Scott wrote a while back (9/22/05 post) on being consistently pro-life: against abortion AND the death penalty. Here were some of my thoughts:
There is a very simple answer to how a Christian against abortion can be for the death penalty.
There is this thing called guilt and innocence.
When a man murders a baby, the baby is not guilty of any crime justifying this. It is injustice.
When a man murders another man, he is guilty and God tells the state to execute him (Gen 9:6; Rom 13:4). This is justice, by God's standards, not ours. Will we do what we think feels right by allowing life, or will we follow God's Word?
Given the Bible, I think there is a serious parting of the ways between being completely pro-life, and being completely pro-God's-will...
[Some objection was raised about the flawed legal system, and too much uncertainty sometimes over actual guilt/murder to execute.]
Whether the system is flawed or not does not touch upon the legitimacy of the death penalty.
I partially agree with you as to legal system flaws, though I would also say part of the truth could include racially disproportionate executable crimes committed. I don't we need to assume one way or another, and I don't think this has any bearing on whether one is for the death penalty or not.
If God gives civil gov't the right to execute, as I believe he does in Rom 13:4 (see next paragraph), who are we to be wiser than God, claiming our fallibility as an excuse to not do what God gives us the authority to do? This is like the husband who won't lead his family, because, he reasons, he's no better or less fallible than his wife. That's not the point. The point is, God has established society this way, with these roles and functions. There is a difference (I think) between actually obeying God's Word out there in the world and theonomy.
The phrase "bear the sword" in Rom 13:4 had a specific historical context within Paul's Roman Empire, referring to the right of a city mayor, regional governor or whatever subordinate ruler, to take life on behalf of the state/emperor, as civil punishment for crimes. It is precisely this that the Jews did NOT have when they brought Jesus to Pilate. Pilate bore the sword. Sound historical exegesis does not allow this phrase to be watered down to exclude the death penalty.

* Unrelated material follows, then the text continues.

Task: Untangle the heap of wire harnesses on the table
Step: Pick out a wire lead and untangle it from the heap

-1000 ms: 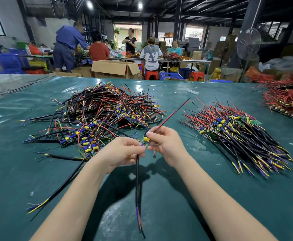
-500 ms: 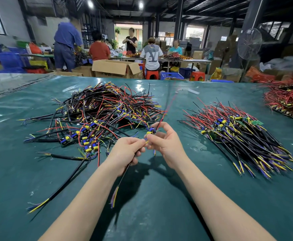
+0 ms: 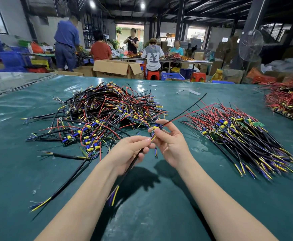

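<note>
Wire harness (image 3: 130, 168) runs from 7 to 1 o'clock above the table, left hand (image 3: 130, 150) pinching its black sheath, right hand (image 3: 172, 145) pinching its blue module (image 3: 157, 126), nearer the sorted pile (image 3: 243, 136) at 3 o'clock.

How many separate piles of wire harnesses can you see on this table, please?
3: the tangled heap at left, the tidy pile at right, and a mostly red pile at the far right edge, partly out of frame.
</note>
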Demonstrator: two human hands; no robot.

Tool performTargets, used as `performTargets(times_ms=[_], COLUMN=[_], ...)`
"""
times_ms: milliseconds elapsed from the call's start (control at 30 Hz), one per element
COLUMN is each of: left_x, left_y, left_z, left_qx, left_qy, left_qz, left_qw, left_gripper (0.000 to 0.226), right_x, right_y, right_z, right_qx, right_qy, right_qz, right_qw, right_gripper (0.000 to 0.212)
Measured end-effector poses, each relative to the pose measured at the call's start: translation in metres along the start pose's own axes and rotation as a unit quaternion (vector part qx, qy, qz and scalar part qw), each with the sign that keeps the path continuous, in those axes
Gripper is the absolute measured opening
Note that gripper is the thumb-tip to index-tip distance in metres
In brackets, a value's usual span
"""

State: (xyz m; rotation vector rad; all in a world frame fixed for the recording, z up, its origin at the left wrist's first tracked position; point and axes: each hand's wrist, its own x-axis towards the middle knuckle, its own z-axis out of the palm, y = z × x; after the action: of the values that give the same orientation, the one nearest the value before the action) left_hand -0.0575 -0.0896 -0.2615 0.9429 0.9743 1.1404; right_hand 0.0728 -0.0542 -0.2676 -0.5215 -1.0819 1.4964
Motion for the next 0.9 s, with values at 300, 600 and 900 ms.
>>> performTargets(times_ms=[300, 600, 900], left_x=[0.0034, 0.0042, 0.0048], left_y=[-0.0010, 0.0015, -0.0003], left_z=[0.0009, 0.0014, 0.0026], left_qx=[0.023, -0.032, -0.051], left_qy=[0.045, 0.019, 0.079], left_qz=[-0.081, -0.087, -0.036], left_qw=[0.995, 0.996, 0.995], left_gripper=[0.023, 0.024, 0.024], right_x=[0.0003, -0.0002, -0.0011], right_y=[0.0002, -0.0009, 0.0033], right_z=[-0.0021, -0.0053, -0.0060], right_qx=[-0.114, -0.063, -0.132], right_qy=[0.022, 0.006, -0.027], right_qz=[0.044, 0.072, 0.034], right_qw=[0.992, 0.995, 0.990], right_gripper=[0.023, 0.020, 0.030])
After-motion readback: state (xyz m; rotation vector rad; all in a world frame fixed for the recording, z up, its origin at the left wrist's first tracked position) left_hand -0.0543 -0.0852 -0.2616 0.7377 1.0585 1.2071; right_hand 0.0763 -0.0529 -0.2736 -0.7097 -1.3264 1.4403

I've struggled for years over what it means to be "consistently" pro-life. Many on the pro-life left argue for the anti abortion/anti death penalty parallel, whereas those on the pro-life right argue that the unborn are "innocent" while adult murderers, etc. are guilty because of their "active" behaviors. The previous poster brought up the issue of even the undorn being "in sin". While that's true (Scripture clearly affirms that), I don't believe it really has any bearing on the issue at hand. It has to do with what God has clearly revealed in His word. Human life is valued because we are all created in God's image, however you may define that, yet that value is not absolute. The exception to that value is when someone has intentionally taken another life or some other heinous crime proscribed in Scripture. When a person has committed such a crime they "must" pay with their life precisely because human life is valuable. The language of Scripture is substitutionary throughout. And of course it sees it's apex in the issue of a "life for a life", and this no more clearly than in God working through Christ on the cross. Christ, our great Substitute, simply had to die in order to make us right before God. God is righteous. He ordained that Christ should die. The means that came about to bring His death to pass were unjust as far as the human participants were concerned, yet God used these imperfect, actually evil, means and motives, to bring about His perfect justice. Death was the immediate consequence of Adam's sin, not of him and Eve, but of the animal that provided their covering. While I admit the text doesn't explicitly communicate a sacrificial intent in that description, the fact that blood sacrifice permeates the rest of Scripture makes it clear that it is, has been, and always will be (until the fulness of the eschaton of course) the required method for "balancing" the scales if you will. So while the civil death penalty doesn't atone for sin in any way, it nonetheless does point towards the truth of the necessity of full payment for a life taken, which is of course central to the gospel shown in the cross of Christ.